EXERCISE BRIEF ->
Lines in the data below that contain the word "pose" are to be copied.

EXERCISE DATA ->
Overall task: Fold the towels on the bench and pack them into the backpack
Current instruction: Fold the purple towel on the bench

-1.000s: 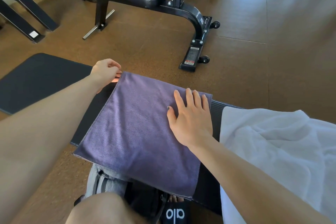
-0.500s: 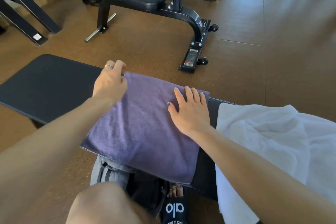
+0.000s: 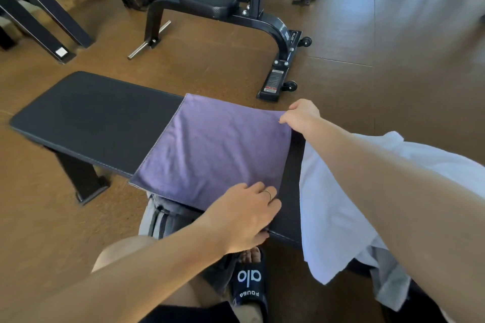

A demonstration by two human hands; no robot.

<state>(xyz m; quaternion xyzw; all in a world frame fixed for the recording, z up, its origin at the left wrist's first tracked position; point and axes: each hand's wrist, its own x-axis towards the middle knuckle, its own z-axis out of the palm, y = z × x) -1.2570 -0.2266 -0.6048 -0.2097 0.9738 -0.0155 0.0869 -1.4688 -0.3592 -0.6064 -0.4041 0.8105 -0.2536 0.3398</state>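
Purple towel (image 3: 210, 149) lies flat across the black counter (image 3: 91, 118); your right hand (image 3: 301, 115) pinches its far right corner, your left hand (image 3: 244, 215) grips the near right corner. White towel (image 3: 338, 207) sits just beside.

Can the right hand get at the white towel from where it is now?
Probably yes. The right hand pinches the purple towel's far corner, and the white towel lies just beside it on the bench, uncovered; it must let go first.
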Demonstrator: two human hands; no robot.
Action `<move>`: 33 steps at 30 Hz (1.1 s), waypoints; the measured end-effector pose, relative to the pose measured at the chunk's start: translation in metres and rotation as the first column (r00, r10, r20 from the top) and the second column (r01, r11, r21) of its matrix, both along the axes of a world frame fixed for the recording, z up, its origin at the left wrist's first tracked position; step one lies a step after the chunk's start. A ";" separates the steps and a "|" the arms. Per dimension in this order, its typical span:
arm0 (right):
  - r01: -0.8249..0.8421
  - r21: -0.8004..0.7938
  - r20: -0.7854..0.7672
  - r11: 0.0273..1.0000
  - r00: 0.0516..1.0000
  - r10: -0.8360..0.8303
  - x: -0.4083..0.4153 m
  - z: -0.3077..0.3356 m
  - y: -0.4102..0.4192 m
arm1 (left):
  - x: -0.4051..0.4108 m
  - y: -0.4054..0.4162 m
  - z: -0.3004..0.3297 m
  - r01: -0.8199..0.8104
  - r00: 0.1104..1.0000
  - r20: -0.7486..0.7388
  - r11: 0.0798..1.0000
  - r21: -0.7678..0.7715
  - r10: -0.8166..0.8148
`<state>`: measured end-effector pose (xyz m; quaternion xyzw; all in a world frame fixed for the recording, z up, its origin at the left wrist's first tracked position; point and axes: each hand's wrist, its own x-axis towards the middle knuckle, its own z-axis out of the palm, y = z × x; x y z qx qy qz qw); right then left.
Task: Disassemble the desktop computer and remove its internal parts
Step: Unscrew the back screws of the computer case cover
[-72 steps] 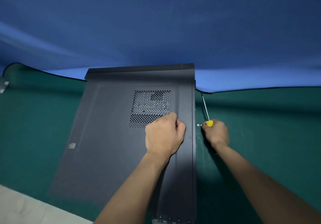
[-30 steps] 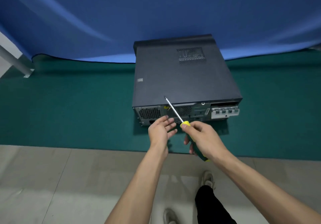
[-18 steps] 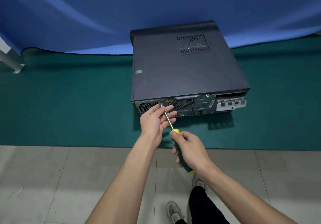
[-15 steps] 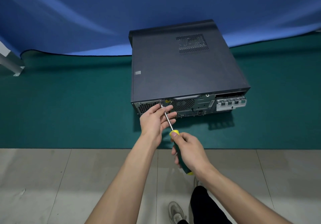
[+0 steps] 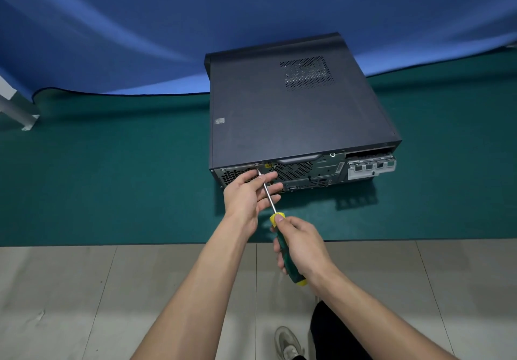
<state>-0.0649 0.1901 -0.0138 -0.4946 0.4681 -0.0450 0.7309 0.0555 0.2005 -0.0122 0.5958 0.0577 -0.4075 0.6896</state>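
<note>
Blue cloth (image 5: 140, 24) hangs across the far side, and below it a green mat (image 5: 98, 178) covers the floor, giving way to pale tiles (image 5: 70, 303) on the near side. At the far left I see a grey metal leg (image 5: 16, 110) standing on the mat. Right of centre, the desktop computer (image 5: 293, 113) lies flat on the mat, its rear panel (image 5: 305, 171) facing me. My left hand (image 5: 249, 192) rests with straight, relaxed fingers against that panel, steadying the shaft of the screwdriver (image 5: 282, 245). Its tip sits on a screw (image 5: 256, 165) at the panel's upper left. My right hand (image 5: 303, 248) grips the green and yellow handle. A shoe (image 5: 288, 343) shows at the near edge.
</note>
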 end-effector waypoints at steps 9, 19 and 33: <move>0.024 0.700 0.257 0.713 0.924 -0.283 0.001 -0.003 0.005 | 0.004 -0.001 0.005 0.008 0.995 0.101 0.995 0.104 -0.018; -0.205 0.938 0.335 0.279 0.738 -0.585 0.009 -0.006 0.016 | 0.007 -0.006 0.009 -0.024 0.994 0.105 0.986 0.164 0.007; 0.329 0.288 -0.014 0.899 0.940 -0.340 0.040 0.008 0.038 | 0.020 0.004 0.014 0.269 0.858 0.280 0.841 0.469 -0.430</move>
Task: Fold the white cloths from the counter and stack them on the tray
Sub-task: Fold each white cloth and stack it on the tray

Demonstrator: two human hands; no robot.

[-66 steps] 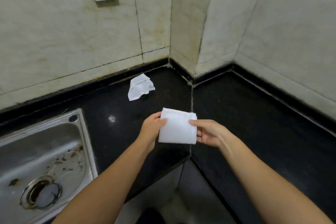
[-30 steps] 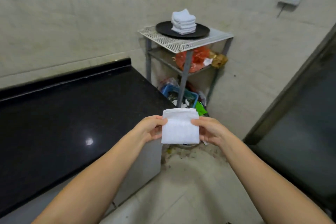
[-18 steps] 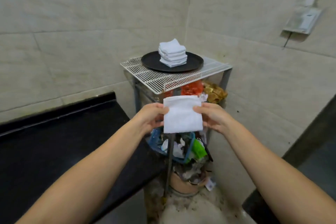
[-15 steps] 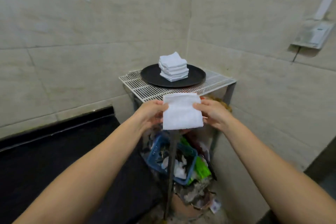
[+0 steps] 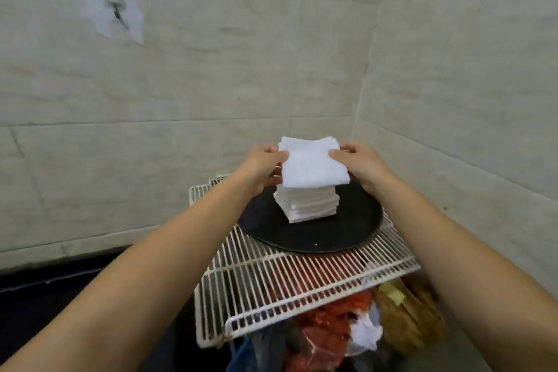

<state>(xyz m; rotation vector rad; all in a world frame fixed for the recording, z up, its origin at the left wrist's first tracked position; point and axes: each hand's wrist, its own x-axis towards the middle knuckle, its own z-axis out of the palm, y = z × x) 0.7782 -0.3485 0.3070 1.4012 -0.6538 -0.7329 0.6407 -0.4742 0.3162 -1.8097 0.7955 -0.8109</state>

WRITTEN RESPONSE ->
Action `<move>`: 33 steps at 30 Hz (1.1 s), waypoints; the measured end-effector pose, relative to the pose measured at the chunk's start: translation in metres and rotation as the first column (r00, r10, r20 from the top) and the second column (r01, r11, r21) of its matrix, both along the axes of a world frame fixed for the recording, z up, its origin at the left wrist's first tracked position; step one lies a step after the chunk's start. A ";" separates the steps and a "|" the arms. Per dimension in this order, its typical span:
`<state>`: measured end-effector pose (xyz m; quaternion xyzw; all in a world frame fixed for the recording, z up, its origin at the left wrist's first tracked position; point and axes: each hand's wrist, its own x-axis towards the middle knuckle, its own z-axis out of the palm, y = z × x; x y z qx qy qz qw); right then left.

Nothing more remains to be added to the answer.